JON Middlemiss, best known for his ceramics, turned to painting to trace the journey along the Drover's Path taken by his father when walking sheep to market in Kilnsey or Kettlewell.

Born in Nidderdale on a hill farm, he has been painting for a number of years as well as exhibiting pots, and his pictures follow the route over the wild windswept peat and heather moors out of Nidderdale and down into the more gentle landscape of walls and fields which define upper Wharfedale.

He worked in the landscape, sometimes erecting a good-sized tent and staying there for some weeks. Sometimes he worked just for a day or two and then returned to his studio to complete the canvas.

His media choices reflect the geology of the changing scenery. For paintings the wild rough moorland, he uses oil on canvas with found materials, for the most part fine pebbly grit, on blocks of strong colours and shapes.

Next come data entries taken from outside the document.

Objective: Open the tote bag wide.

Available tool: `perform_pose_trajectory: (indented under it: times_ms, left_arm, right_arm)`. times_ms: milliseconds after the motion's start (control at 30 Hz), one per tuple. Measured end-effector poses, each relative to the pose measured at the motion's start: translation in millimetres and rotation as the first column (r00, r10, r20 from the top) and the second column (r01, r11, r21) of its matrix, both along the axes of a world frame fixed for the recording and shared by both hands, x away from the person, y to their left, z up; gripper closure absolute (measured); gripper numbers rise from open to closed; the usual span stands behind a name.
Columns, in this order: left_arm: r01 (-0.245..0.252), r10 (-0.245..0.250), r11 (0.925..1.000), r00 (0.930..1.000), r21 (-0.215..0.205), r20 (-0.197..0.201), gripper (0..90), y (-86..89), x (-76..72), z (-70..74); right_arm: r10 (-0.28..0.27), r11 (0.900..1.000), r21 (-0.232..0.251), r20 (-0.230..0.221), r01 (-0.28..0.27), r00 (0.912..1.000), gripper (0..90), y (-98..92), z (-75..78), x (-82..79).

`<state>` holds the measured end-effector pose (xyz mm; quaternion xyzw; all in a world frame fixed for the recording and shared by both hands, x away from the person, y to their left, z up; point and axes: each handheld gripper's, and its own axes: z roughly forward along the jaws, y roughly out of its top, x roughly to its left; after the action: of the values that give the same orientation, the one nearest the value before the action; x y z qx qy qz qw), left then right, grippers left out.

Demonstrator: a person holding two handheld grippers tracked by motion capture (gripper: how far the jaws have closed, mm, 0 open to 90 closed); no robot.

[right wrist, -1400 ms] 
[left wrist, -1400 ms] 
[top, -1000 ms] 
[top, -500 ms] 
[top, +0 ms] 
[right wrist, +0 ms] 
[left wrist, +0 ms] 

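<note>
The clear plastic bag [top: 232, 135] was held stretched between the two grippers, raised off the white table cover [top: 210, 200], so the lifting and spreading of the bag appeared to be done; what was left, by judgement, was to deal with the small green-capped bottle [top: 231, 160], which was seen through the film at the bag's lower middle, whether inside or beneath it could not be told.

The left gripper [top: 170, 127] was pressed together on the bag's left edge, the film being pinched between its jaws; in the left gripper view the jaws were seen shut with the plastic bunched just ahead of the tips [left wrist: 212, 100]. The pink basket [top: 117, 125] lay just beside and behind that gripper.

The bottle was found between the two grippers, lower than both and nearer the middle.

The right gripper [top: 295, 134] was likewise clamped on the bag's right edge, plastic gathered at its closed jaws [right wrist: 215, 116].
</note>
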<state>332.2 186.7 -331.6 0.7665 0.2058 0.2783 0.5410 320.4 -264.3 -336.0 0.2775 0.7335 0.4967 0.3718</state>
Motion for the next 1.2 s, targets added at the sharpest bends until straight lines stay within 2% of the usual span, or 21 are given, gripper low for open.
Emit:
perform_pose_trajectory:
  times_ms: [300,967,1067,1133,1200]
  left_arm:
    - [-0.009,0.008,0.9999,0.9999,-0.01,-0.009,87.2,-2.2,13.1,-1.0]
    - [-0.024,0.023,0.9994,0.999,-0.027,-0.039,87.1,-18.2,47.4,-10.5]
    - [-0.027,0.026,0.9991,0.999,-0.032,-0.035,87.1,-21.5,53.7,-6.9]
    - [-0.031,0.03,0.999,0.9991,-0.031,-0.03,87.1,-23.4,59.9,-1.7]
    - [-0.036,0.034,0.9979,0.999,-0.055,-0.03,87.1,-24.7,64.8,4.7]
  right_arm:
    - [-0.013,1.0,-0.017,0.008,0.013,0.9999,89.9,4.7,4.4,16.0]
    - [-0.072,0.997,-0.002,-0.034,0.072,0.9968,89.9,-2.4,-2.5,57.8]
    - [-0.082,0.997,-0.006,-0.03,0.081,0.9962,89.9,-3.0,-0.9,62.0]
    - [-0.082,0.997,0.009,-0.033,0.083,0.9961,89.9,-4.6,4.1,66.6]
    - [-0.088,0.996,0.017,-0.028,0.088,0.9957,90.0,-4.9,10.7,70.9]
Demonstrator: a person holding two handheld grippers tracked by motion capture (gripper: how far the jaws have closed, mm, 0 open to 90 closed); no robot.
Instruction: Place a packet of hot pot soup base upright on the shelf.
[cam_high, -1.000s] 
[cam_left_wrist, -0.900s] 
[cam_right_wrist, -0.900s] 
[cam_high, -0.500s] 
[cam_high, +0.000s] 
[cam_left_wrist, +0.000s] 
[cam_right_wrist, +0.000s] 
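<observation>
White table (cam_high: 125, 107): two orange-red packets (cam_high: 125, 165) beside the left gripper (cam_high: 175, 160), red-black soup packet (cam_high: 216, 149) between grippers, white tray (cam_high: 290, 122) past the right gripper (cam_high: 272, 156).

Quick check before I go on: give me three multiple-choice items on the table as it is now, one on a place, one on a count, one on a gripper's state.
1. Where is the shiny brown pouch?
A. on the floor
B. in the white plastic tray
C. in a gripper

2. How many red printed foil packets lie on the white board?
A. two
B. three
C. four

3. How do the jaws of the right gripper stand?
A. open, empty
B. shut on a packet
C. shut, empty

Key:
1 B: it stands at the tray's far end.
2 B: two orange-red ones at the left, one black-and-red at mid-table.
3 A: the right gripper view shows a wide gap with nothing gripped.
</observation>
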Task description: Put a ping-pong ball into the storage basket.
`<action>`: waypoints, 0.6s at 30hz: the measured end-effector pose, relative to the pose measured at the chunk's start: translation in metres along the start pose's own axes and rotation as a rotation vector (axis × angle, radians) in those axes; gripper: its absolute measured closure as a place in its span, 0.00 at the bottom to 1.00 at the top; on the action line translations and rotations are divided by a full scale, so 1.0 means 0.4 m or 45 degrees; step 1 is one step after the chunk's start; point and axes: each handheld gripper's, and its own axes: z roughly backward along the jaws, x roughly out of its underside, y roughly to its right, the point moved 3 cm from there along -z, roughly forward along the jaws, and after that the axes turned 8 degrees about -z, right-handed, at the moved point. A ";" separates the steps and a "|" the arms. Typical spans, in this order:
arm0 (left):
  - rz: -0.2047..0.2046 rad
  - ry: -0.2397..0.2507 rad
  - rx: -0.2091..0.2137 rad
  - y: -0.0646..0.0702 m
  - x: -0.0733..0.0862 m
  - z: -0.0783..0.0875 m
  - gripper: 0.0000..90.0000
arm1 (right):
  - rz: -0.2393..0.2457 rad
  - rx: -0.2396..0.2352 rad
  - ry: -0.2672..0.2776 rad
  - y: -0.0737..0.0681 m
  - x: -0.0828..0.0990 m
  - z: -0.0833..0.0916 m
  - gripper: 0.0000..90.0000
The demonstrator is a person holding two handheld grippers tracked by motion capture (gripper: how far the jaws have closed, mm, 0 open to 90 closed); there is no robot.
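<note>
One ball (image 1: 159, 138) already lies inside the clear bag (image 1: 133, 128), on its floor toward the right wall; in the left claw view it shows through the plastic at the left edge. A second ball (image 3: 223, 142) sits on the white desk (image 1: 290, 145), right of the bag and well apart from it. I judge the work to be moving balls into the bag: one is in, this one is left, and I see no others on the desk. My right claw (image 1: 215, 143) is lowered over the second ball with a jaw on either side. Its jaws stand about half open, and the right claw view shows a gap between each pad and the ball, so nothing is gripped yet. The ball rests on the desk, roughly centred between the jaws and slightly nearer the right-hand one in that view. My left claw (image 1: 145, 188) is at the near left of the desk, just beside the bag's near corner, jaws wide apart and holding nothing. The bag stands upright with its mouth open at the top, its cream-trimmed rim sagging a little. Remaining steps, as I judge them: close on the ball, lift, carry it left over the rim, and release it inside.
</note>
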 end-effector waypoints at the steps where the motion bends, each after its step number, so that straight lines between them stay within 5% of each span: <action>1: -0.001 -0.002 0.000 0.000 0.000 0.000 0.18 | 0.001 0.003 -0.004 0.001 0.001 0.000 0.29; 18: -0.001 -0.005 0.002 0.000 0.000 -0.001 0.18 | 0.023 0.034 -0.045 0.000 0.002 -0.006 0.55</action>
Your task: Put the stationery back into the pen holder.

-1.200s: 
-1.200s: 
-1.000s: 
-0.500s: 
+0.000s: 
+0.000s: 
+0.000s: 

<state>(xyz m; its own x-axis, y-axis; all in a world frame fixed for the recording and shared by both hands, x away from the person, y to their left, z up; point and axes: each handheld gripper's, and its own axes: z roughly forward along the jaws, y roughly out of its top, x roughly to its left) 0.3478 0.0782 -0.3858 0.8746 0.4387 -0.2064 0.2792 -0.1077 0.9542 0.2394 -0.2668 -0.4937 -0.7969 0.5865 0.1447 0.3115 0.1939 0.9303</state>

As he reaches the change in geological features, there are three powerful oils depicting waterfalls, each entitled Spate. For the softer fells of Wharfedale, he turns to pastel and conté on watercolour paper.

There are several small studies of trees in morning or evening light.

Humans do not figure. Only in walls and barns do we see a hint of man's shaping of the landscape, with just a couple of farm gates in a pastel of a tumbledown wall in Conistone.

Once we see a footprint, but never the drover, nor his path, simply the views he would see as he walked over the hills and down into the market at his journey's end.

The exhibition continues until Wednesday.